I didn’t trust my first reaction to Alex Kuczynski’s cover story in Sunday’s NYT magazine. The story is about how she, a very rich woman with a “successful investor” multimillionaire husband, had a child with the help of a surrogate, obviously far less fortunate, although not the white-trash rent-a-womb you might be expecting. We know this because Kuczynski, in explaining her reasons for choosing Cathy Hilling to be her designated vessel, makes an issue of it:
When we came across Cathy’s application, we saw that she was by far the most coherent and intelligent of the group. She wrote that she was happily married with three children. Her answers were not handwritten in the tiny allotted spaces; she had downloaded the original questionnaire and typed her responses at thoughtful length. Her attention to detail was heartening. And her computer-generated essay indicated, among other things, a certain level of competence. This gleaned morsel of information made me glad: she must live in a house with a computer and know how to use it.

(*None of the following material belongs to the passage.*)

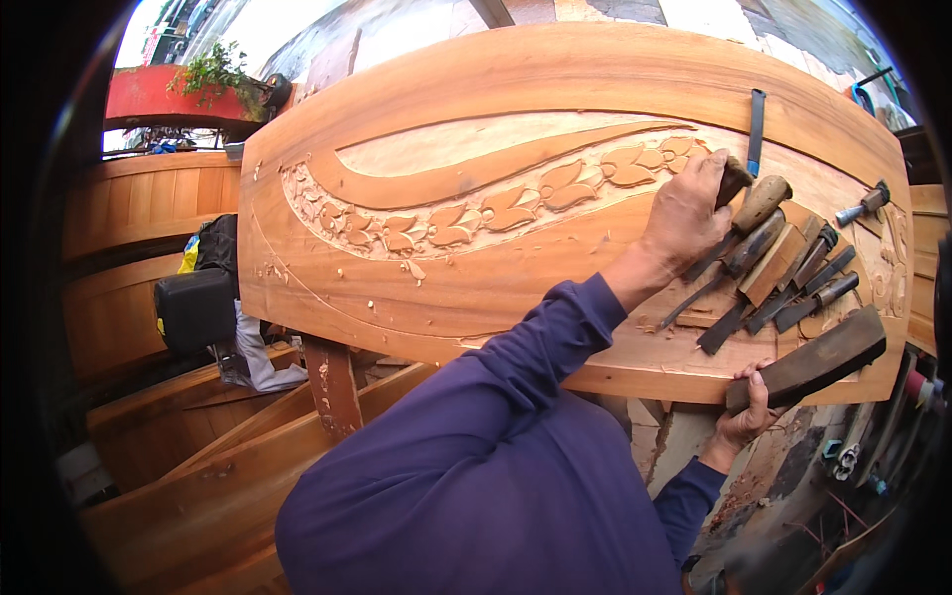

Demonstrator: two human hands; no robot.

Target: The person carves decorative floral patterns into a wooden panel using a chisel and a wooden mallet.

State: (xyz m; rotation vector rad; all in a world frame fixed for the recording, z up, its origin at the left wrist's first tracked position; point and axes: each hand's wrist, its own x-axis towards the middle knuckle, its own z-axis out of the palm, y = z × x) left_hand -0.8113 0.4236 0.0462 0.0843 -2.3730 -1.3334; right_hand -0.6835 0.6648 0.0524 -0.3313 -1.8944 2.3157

See? She lives in a house with a computer and knows how to use it. So much for any class guilt.
But what am I talking about? Alex Kuczynski suffers from no such thing. If she did, she might have hesitated at posing for the remarkable photos that accompany the piece. For starters, there’s the cover…

…which sort of suggests someone thought stretch marks and fat ankles would totally not go with that black sheath dress. The copy contradicts that — Kuczynski did indeed try to get pregnant herself for years before hiring Hilling. But then there’s the real money shot, inside:

That was taken “at home in Southampton, N.Y.,” just one of the couple’s fabulous homes. Note the “baby nurse” standing at attention, waiting for Mistress to hand off little Max, about two months old, should he need something only a nurse is qualified to provide, like maybe a diaper change.
I’m aware that my reaction to these photos seems pretty by-the-book. I can scarcely believe Kuczynski is so clueless that she didn’t know what the pictures would suggest. (There’s another porch shot, of Hilling on her own. You should not be surprised to learn it isn’t nearly so grand. Go ahead and click to see it, because I’m done hot-linking.) So I have to believe she planned it this way, for the “buzz.” As long as I’ve been doing this job, I’ve always held my most toxic contempt for people who say or do things they don’t believe, just to get the phones ringing.
So I’ll refrain from taking the bait, and hope little Max Dudley Stevenson is soon kidnapped by loving fairies who will spirit him away and raise him far from his horrible parents, perhaps on a farm in Iowa, like Clark Kent. (Kuczynski is her husband’s fourth wife, and Max either his sixth or seventh kid.)
I asked a bona fide member of the eastern media elite what he thought of this, and while he hadn’t read the story yet, he offered an interesting observation I hadn’t thought of:
Before the great weeding out of newsrooms, didn’t every shop have (or should have had) a pampered richie-bitchy? Whom all the male editors could not wilfully ignore? In features? (Or metro g/a? If nothing else, I’ve seen it in ingenue photogs, who just arrived from the Eddie Adams Photo Workshop and had long blond hair and only weeks or months into their extended internship do you learn she’s, like, a Rockefeller or something.)
I think he’s right. One of my first colleagues in Columbus used to speak of a former secretary, who cashed her paycheck every Friday and promptly took the loot next door to an upscale boutique, where she spent every penny on a new outfit. There was a columnist at the other paper who gave the accountants fits; they had to remind her to please cash her paycheck, because she always had half a dozen stacked up in her drawer, and they needed to get them off the books. And now that I think of it, I recall a copy editor in Fort Wayne who had married well and was passionately devoted to the cause of animal rights. She refused to wear leather, although she made an exception for the upholstery in her Mercedes.
And Caroline Kennedy interned at the New York Daily News. So I guess it could be worse.
My Monday-morning moping went away almost as soon as I expressed it yesterday. On my way to the gym, I returned a missed call to my cell phone. A man with a heavy Indian accent answered, and when I asked who had called me, said he represented something like Tech-Ar Corporation, and if I’d share a little personal information, he’d be happy to tell me about their exciting financial services.
“Please put me on your no-call list,” I said.
“We are not selling products or telemarketing,” he protested.
“What’s your name?” I asked.
“I am …Don …Junior,” he said. I started to laugh. In the background, I could hear another Indian accent saying, “Ma’am? Ma’am? I am not harassing you!”
I finally told Don Junior that if he made another call to a phone I have to buy minutes for, I’d be reporting him to the attorney general. Total b.s., but I figure they have their hands full in Mumbai these days, and really don’t need to be calling me.